> [Task directions]:
Retype precisely the section of the data that starts at the line containing "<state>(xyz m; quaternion" and runs to its final line, ends included.

^^^^^^^^

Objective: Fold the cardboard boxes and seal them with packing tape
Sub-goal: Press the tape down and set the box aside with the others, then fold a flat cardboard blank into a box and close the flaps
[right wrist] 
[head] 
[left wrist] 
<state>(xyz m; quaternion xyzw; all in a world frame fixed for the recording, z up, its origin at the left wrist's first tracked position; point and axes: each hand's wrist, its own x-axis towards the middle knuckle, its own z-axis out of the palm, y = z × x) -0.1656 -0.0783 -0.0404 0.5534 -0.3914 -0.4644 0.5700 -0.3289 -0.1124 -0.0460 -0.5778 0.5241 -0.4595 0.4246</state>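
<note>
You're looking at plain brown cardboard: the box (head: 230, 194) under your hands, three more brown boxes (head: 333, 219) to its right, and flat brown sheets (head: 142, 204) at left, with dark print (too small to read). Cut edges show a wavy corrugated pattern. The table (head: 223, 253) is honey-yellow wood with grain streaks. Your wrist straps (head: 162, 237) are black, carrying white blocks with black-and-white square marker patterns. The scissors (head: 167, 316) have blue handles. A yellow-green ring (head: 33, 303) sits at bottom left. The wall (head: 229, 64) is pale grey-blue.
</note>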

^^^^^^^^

> [Written response]:
<state>(xyz m; quaternion xyzw; all in a world frame fixed for the recording, z up, its origin at the left wrist's first tracked position; point and axes: each hand's wrist, its own x-axis towards the middle knuckle, its own z-axis out of the palm, y = z × x) -0.1656 -0.0783 -0.0404 0.5534 -0.3914 -0.4644 0.5700 -0.3289 -0.1124 -0.0460 -0.5778 0.5241 -0.4595 0.4246</state>
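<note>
You're looking at plain brown cardboard: the box (head: 230, 194) under your hands, three more brown boxes (head: 333, 219) to its right, and flat brown sheets (head: 142, 204) at left, with dark print (too small to read). Cut edges show a wavy corrugated pattern. The table (head: 223, 253) is honey-yellow wood with grain streaks. Your wrist straps (head: 162, 237) are black, carrying white blocks with black-and-white square marker patterns. The scissors (head: 167, 316) have blue handles. A yellow-green ring (head: 33, 303) sits at bottom left. The wall (head: 229, 64) is pale grey-blue.
</note>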

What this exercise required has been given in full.